Work task
Extract the whole listing as it stands. Do not include the pictures.

BEGIN Data extract

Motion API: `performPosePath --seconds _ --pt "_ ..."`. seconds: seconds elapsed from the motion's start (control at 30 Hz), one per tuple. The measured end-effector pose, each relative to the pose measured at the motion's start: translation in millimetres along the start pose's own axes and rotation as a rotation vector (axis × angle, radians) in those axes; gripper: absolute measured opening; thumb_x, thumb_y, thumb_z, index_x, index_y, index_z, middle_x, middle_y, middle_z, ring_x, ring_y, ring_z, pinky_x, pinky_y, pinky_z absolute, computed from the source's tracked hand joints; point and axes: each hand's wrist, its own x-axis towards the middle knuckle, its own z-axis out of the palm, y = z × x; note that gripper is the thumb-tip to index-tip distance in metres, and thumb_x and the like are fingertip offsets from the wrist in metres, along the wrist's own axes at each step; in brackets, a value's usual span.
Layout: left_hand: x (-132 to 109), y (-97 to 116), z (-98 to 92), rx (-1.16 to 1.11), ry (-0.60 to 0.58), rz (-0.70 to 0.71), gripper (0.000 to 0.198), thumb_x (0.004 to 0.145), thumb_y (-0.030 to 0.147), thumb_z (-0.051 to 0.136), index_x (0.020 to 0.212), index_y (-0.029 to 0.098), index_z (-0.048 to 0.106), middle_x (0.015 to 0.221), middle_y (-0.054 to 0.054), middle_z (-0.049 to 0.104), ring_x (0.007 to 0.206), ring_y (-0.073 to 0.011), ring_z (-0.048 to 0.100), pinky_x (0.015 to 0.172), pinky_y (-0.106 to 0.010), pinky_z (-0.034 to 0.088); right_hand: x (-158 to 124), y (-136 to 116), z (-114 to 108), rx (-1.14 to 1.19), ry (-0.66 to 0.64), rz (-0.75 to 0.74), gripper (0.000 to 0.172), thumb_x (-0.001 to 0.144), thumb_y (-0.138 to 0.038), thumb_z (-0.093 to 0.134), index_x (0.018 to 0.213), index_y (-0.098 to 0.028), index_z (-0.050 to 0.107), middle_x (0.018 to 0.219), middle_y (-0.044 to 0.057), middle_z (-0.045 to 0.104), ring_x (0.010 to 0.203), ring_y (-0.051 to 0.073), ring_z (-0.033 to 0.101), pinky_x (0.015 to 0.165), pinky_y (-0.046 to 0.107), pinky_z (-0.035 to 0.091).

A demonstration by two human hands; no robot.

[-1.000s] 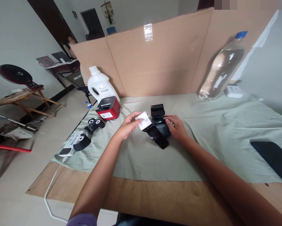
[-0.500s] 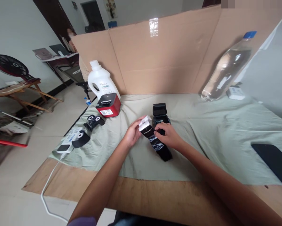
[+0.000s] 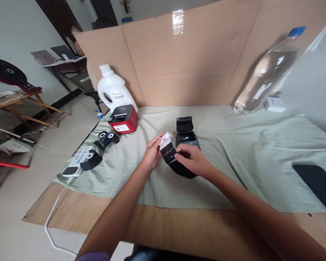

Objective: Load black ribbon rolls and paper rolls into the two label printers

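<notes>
Head view: two hands (image 3: 151, 152) (image 3: 192, 157) hold one black strip (image 3: 168, 152).

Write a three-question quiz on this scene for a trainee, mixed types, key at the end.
1. Multiple choice: Which part of the long black-and-white strip is in the left hand?
(a) the white end
(b) the black stretch
(c) neither part

2. True or false: The black rectangular lid of the small dark boxy device stands open.

3. Fill in: The large clear plastic bottle leaning against the brown cardboard panel has a ____ cap.

Key: 1. (a); 2. True; 3. blue
</notes>
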Motion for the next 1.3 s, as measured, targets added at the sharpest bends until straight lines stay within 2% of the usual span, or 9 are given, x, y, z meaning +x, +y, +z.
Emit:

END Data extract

Exercise result
Motion API: `performPosePath --seconds _ --pt "_ ..."`. seconds: seconds elapsed from the motion's start (control at 30 Hz), one per tuple. The measured end-effector pose, each relative to the pose measured at the motion's start: translation in millimetres along the start pose's own axes and rotation as a rotation vector (axis × angle, radians) in those axes; gripper: absolute measured opening; thumb_x, thumb_y, thumb_z, index_x, index_y, index_z, middle_x, middle_y, middle_z, ring_x, ring_y, ring_z, pinky_x, pinky_y, pinky_z absolute, computed from the source's tracked hand joints; point and axes: each hand's wrist, its own x-axis towards the middle knuckle, its own z-axis out of the palm, y = z × x; note that gripper is the thumb-tip to index-tip distance in metres, and thumb_x and the like are fingertip offsets from the wrist in metres, along the wrist's own axes at each step; in brackets, a value's usual span.
Layout: left_hand: x (-132 to 109), y (-97 to 116), z (-98 to 92), rx (-1.16 to 1.11), ry (-0.60 to 0.58), rz (-0.70 to 0.71), gripper (0.000 to 0.198), thumb_x (0.004 to 0.145), thumb_y (-0.030 to 0.147), thumb_z (-0.051 to 0.136), index_x (0.020 to 0.212), index_y (-0.029 to 0.098), index_z (-0.048 to 0.106), middle_x (0.015 to 0.221), middle_y (-0.054 to 0.054), middle_z (-0.049 to 0.104), ring_x (0.007 to 0.206), ring_y (-0.073 to 0.011), ring_z (-0.048 to 0.100), pinky_x (0.015 to 0.172), pinky_y (-0.106 to 0.010), pinky_z (-0.034 to 0.088); right_hand: x (-158 to 124), y (-136 to 116), z (-114 to 108), rx (-1.14 to 1.19), ry (-0.66 to 0.64), rz (-0.75 to 0.74), gripper (0.000 to 0.172), thumb_x (-0.001 to 0.144), thumb_y (-0.138 to 0.038), thumb_z (-0.093 to 0.134), index_x (0.018 to 0.213), index_y (-0.098 to 0.028), index_z (-0.050 to 0.107), middle_x (0.018 to 0.219), middle_y (-0.044 to 0.057), middle_z (-0.045 to 0.104), ring_x (0.010 to 0.203), ring_y (-0.051 to 0.073), ring_z (-0.033 to 0.101), pinky_x (0.015 to 0.165), pinky_y (-0.046 to 0.107), pinky_z (-0.035 to 0.091).

A demonstration by two human hands; no robot.

[-1.000s] 
[-0.500s] 
[+0.000s] 

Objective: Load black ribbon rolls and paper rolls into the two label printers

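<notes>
Head view: two hands (image 3: 151, 152) (image 3: 192, 157) hold one black strip (image 3: 168, 152).

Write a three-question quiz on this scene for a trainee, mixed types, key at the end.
1. Multiple choice: Which part of the long black-and-white strip is in the left hand?
(a) the white end
(b) the black stretch
(c) neither part

2. True or false: The black rectangular lid of the small dark boxy device stands open.

3. Fill in: The large clear plastic bottle leaning against the brown cardboard panel has a ____ cap.

Key: 1. (a); 2. True; 3. blue
</notes>
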Motion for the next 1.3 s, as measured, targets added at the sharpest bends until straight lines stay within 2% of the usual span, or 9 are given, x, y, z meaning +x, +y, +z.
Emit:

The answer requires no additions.